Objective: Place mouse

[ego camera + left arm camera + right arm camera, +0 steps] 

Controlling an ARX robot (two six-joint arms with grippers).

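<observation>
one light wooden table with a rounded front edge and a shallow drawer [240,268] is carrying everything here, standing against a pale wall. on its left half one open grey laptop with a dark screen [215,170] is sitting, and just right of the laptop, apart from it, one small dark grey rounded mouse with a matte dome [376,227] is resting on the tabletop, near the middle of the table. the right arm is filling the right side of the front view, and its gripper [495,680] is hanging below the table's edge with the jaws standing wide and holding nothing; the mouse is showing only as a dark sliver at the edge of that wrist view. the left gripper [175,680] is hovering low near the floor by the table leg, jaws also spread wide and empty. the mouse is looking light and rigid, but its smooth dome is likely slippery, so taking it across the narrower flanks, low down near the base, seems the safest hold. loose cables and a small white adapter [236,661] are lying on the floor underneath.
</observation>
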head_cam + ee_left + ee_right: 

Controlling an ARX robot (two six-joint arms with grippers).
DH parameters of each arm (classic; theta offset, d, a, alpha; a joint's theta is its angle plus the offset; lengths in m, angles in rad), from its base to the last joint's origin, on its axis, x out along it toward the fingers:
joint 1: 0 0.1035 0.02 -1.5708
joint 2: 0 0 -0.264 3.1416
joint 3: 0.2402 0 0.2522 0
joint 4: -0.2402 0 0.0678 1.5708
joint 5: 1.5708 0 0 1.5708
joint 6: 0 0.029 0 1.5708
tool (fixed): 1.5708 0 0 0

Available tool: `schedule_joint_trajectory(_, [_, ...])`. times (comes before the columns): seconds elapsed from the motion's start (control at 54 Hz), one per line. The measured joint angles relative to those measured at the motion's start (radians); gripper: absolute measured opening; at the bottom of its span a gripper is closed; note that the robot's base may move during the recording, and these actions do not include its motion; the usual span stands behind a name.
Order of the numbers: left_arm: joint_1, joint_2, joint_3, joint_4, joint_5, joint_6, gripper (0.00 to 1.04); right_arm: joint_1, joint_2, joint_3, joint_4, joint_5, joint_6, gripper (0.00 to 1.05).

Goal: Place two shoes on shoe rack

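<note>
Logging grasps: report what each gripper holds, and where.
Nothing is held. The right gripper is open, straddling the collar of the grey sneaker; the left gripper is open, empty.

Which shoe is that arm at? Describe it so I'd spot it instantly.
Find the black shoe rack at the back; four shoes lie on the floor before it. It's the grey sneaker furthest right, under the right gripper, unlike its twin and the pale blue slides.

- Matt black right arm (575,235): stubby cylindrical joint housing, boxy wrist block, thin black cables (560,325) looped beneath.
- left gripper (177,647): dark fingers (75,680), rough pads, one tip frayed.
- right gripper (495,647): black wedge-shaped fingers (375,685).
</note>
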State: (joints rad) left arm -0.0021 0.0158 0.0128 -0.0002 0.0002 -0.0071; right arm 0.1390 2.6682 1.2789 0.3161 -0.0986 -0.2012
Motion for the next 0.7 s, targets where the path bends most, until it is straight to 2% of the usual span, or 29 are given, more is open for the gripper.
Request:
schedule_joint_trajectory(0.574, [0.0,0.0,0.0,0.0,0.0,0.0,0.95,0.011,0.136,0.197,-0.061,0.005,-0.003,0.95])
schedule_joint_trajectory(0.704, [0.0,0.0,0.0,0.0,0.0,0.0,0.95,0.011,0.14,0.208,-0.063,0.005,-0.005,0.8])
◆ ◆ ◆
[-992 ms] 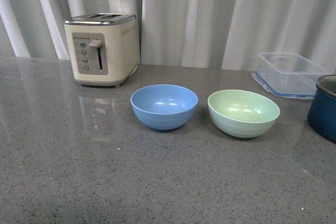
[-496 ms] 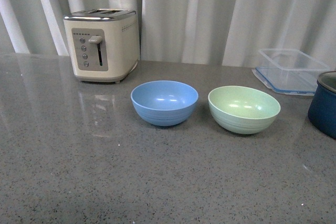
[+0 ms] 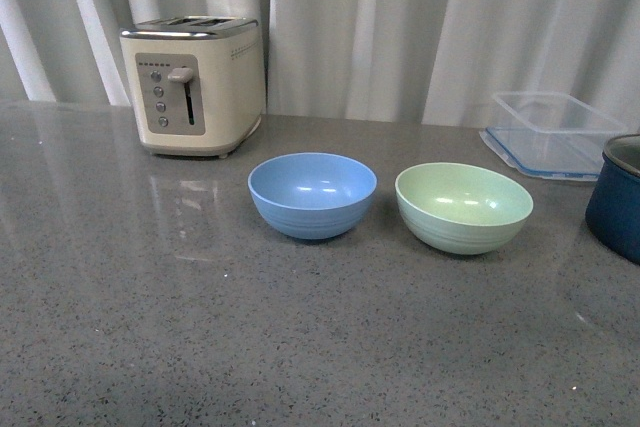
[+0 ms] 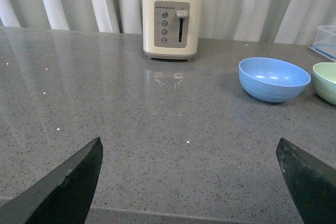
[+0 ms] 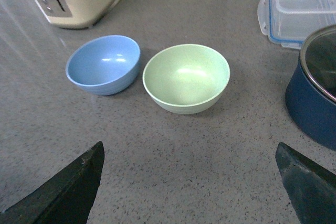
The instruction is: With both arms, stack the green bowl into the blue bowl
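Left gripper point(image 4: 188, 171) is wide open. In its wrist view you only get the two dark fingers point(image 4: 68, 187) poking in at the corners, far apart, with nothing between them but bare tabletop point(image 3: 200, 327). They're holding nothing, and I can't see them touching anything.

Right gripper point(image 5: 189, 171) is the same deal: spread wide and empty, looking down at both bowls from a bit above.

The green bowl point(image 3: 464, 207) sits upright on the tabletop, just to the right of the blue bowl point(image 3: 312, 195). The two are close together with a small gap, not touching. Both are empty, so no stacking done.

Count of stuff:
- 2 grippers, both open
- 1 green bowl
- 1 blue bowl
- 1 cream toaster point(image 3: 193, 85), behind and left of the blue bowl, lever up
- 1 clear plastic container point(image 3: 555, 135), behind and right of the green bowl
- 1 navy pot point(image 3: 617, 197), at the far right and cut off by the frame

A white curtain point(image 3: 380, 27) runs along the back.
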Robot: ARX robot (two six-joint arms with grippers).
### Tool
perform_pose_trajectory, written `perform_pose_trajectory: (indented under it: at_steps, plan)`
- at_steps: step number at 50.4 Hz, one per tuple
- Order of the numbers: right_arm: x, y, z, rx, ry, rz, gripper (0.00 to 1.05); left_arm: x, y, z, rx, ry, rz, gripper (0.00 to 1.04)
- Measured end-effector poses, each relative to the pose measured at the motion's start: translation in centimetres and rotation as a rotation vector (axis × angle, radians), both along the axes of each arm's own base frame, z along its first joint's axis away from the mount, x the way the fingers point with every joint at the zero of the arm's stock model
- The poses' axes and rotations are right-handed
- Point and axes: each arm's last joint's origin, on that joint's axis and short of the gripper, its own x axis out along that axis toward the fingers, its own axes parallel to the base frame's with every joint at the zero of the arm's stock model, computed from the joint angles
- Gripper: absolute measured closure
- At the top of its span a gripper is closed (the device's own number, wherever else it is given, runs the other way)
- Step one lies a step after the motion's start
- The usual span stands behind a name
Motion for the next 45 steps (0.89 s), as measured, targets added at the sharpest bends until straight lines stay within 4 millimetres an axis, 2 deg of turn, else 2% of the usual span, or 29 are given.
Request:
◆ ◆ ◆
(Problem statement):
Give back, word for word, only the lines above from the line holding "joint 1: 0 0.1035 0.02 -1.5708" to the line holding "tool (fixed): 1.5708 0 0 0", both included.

(Exercise output):
joint 1: 0 0.1035 0.02 -1.5708
joint 2: 0 0 -0.264 3.1416
joint 3: 0.2402 0 0.2522 0
joint 4: -0.2402 0 0.0678 1.5708
joint 5: 1.5708 0 0 1.5708
joint 6: 0 0.029 0 1.5708
tool (fixed): 1.5708 0 0 0

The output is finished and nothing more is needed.